Produce no poca rabia descubrir que nuestra ciudad ha degenerado, en un abrir y cerrar de ojos, en un lugar más bárbaro, más inhumano, mucho más desapacible que el Burgos que estábamos acostumbrados a habitar hasta la semana pasada. La decisión del gobierno municipal de suprimir las ayudas (poco más de cien mil euros en total) que concedía a las entidades sociales que atienden las necesidades más perentorias de las personas inmigrantes que arriban aquí ha echado por tierra nuestra reputación de urbe hospitalaria, y nos despierta un sentimiento de suciedad del que va a ser difícil desprenderse.

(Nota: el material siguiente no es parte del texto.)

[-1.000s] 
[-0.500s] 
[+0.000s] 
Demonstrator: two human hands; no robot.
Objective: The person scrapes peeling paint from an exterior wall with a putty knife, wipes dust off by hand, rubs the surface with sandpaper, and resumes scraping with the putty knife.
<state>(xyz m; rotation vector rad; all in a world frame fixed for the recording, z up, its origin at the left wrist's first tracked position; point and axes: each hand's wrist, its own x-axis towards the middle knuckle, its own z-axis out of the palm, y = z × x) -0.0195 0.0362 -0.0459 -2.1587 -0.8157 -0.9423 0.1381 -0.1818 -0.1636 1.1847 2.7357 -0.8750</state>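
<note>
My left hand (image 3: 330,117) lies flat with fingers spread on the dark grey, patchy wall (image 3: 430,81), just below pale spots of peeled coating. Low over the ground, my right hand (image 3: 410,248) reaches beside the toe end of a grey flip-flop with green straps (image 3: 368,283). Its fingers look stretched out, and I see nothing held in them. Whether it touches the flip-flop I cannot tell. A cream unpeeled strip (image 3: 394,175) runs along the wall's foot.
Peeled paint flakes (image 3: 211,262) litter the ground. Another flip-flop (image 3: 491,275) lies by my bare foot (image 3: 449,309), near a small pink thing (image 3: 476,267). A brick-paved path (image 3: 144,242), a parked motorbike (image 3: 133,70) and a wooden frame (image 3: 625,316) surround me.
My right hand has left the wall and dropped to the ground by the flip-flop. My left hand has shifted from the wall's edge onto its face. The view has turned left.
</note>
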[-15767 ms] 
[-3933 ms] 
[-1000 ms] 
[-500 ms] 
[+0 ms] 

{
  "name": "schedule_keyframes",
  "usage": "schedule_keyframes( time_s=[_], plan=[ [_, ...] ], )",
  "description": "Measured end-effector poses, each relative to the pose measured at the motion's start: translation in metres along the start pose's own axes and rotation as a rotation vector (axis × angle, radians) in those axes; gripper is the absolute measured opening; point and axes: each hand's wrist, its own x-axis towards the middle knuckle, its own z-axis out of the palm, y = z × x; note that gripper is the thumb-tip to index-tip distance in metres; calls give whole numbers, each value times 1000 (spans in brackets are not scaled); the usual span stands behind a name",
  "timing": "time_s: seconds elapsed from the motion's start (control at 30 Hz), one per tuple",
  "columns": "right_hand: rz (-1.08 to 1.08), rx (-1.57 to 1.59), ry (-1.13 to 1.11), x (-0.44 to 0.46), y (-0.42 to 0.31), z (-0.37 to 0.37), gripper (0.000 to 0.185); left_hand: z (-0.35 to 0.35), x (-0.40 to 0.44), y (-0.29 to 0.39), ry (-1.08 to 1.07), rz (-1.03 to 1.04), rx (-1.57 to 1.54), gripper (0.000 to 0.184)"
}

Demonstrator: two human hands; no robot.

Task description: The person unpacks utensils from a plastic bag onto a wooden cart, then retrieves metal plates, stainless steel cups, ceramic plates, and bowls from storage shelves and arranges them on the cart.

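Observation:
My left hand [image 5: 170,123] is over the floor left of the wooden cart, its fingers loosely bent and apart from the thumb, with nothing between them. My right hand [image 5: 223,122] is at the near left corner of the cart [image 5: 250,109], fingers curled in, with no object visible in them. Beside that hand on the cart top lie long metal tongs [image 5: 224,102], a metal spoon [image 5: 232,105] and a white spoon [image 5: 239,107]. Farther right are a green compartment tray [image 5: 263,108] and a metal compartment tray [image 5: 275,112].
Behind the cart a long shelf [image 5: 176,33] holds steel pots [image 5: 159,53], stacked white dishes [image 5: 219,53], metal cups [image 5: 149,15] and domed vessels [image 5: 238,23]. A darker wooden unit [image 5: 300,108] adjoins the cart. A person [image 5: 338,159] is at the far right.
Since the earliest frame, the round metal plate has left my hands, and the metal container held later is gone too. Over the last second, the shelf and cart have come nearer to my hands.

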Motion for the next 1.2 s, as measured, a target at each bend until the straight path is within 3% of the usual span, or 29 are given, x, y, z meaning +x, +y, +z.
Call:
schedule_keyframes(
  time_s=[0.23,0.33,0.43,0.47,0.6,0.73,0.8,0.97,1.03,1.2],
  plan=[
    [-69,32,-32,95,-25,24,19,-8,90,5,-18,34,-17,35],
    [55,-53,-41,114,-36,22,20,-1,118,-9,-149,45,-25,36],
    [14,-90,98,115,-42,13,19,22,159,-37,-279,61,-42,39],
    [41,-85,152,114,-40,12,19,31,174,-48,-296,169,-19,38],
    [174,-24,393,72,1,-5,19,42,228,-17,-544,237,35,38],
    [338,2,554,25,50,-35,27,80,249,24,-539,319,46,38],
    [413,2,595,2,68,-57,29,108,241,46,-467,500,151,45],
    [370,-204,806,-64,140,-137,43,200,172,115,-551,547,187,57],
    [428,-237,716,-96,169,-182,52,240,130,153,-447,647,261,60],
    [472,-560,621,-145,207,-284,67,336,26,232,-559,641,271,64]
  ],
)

No esperábamos otra cosa, la verdad sea dicha, de un partido, Vox, que ha hecho bandera del racismo más repugnante («No es lo mismo traer a un marroquí musulmán que a un argentino católico», sostenía hace poco su portavoz en las Cortes regionales, el inefable Juan García-Gallardo), que saca a pasear bajo el mínimo pretexto las raíces cristianas de nuestra sociedad para luego defender sin rebozo alguno principios antievangélicos, y que vive de alentar una belicosidad cafre y despótica con la que presumir de redaños a la hora de hostigar a los más desfavorecidos.
Una indignación más honda despierta el PP, que se harta de repetir que Castilla y León es tierra de acogida pero que a la primera ocasión se baja lienzos y lenzuelos delante de un socio que, consciente de la pusilanimidad de Cristina Ayala y los suyos, le convierte en cómplice de esa repulsiva estrategia que consiste en atizar el miedo al forastero para ganar un puñado de votos, y también en máximo responsable de la que acaso sea la decisión más despreciable que haya adoptado un ayuntamiento democrático en la capital burgalesa.
Váyanse allá los valores de la solidaridad más básica, y también la advertencia del Banco de España de que nuestro país necesita acoger a más de veinte millones de inmigrantes en los próximos treinta años si queremos mantener la relación entre trabajadores y pensionistas: el PP acata las exigencias de la ultraderecha y consiente en atemorizar al personal más crédulo con la amenaza de un supuesto 'efecto llamada', que existe, sí, pero al odio y a la ignorancia, que es lo único que se promueve con este tipo de políticas. Lo dicho: qué asco.